Antarctic Glacier Melting 83% Faster than 1992
26 Feb

A 2 year report of conditions in the Antarctic studying, ocean temperature and glacial change have stated the bleeding obvious yet again. I appreciate that all this fact finding is important, though we seem to do nothing but watch.
It is like a crowd watching a car accident, we are horrified by what we are witnessing though we seemed to mesmerised by the events that are unfolding before us.
The gust of the report is that Antarctica glaciers are melting much faster and across a much wider area than formerly thought.
This has the potential effect of raising the ocean levels high enough to force millions of people from low-lying areas all round the planet, scientists said Wednesday 25-Feb-2009).
Previously researchers believed that the melting was limited to the Antarctic Peninsula, a strip of land that protrudes toward South America. Satellite imagery and weather stations monitoring the region now indicate that the threat is far more widespread.

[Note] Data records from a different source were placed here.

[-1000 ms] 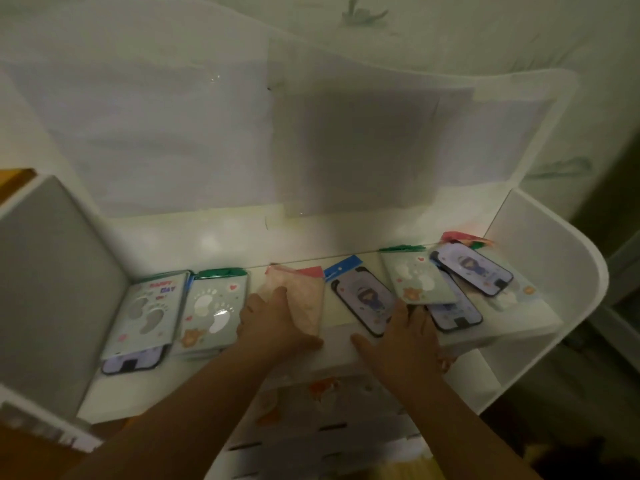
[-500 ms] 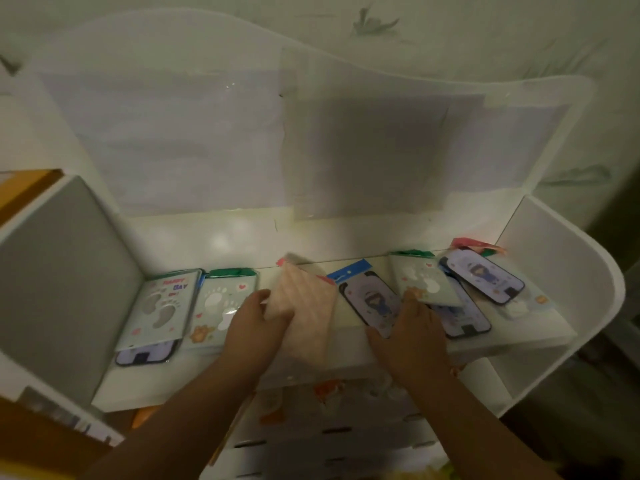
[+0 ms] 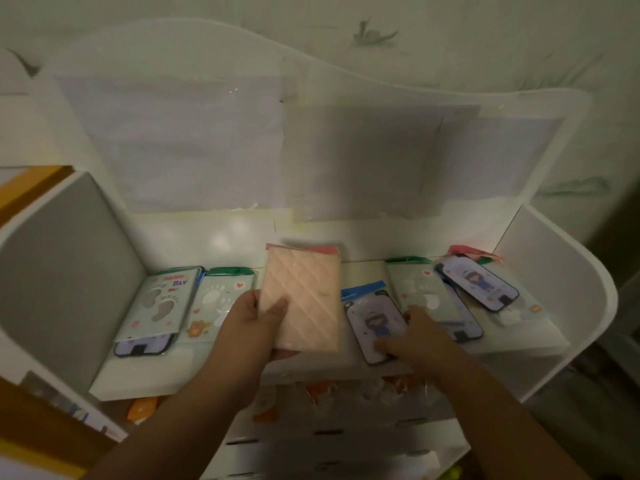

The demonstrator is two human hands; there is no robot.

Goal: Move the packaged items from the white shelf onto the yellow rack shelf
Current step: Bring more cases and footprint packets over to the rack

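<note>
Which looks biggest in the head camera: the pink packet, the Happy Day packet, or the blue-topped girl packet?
1. pink packet, though it is lifted nearer the camera.
2. Happy Day packet.
3. blue-topped girl packet, partly under the right hand.
</note>
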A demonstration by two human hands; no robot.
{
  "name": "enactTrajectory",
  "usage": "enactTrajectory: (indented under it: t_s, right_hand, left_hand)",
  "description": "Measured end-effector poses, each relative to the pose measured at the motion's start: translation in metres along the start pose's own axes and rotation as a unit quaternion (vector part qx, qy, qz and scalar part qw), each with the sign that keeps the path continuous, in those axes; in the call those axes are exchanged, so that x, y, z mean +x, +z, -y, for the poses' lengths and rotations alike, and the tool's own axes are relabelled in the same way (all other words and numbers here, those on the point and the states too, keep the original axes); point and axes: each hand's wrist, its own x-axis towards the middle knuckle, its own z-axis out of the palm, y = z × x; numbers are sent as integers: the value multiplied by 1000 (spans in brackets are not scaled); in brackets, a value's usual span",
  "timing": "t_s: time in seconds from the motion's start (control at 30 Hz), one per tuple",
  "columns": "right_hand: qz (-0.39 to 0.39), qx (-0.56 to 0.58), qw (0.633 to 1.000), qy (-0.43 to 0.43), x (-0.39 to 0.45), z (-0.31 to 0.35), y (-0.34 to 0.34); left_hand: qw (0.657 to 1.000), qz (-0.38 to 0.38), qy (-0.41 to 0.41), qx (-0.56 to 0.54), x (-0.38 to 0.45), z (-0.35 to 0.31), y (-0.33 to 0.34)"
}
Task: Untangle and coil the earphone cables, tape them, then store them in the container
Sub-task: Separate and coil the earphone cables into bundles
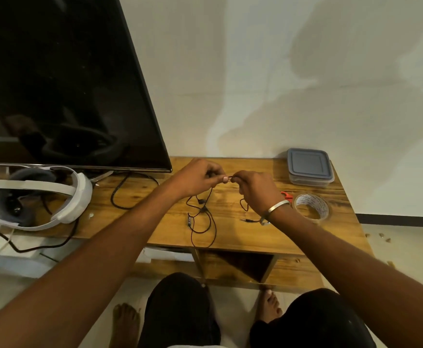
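Observation:
A thin black earphone cable (206,223) hangs in loose loops from both my hands down onto the wooden table (230,237). My left hand (196,177) pinches the cable at its fingertips. My right hand (255,190), with a metal bangle on its wrist, pinches the same cable just beside it, the fingertips nearly touching. The jack plug (246,220) lies on the table under my right wrist. A roll of clear tape (311,205) sits to the right. A lidded grey plastic container (309,170) stands at the back right corner.
A large dark TV screen (62,84) fills the left. A white headset (37,197) with its cords lies on the table's left part. A black cable (130,189) loops under the TV. A red-handled tool (287,195) peeks out behind my right hand. My knees and bare feet are below.

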Motion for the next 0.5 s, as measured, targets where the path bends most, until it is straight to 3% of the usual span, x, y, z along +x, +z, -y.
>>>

Scientists have conjectured that by the end of this century, the melting could cause sea levels to climb by 1 to 2 metres. These predictions are at odds with levels estimated by a major scientific group just two years ago.
Experts say that making matters worse is the ice shelves that help hold the glaciers back from sliding into the sea are also at risk.
The report Wednesday from Geneva was a broad summary of two years of research by scientists from 60 countries.
In Washington, as part of an overall update on global warming, top researchers on Wednesday sounded a similar warning to the U.S. Senate about rising temperatures in the Antarctic.
The head of the Intergovernmental Panel on Climate Change told lawmakers that Earth has about six more years at current rates of carbon emission before it is locked into a future of severe global warming and a possible runaway Green House Effect.
The Pine Island Glacier (biggest of the western Antarctic Glaciers) is moving 40 percent faster than it was in the 70s and is also discharging water and ice into the ocean at a similar rate. The Smith Glacier, also in west Antarctica, is moving at a staggering 83% more quickly than it was in the early nineties.
Some people fear that this is the first signs of the collapse of the entire West Antarctic Ice Sheet. If the ice sheet does collapse, we’re looking at a sea level rise of between 3 to nearly 5 feet.
Total loss of mass on the combined west Antarctica glaciers is due to Global Warming is estimated at around 114 billion tons per year and they are melting much faster than the amount of new snow falling in the region.
One amazing finding was that oceans in the Antarctic region have been warming at a higher rate than the rest of the world.
On a personal note am I the only one who can see how obvious it is that the ocean that would experience the highest degree of warming would be the oceans that are the coldest.
It is really time to stop measuring how bad it is and pontificating over how bad things will be, when are we going to make significant changes that will start to reverse the damage we are doing every day.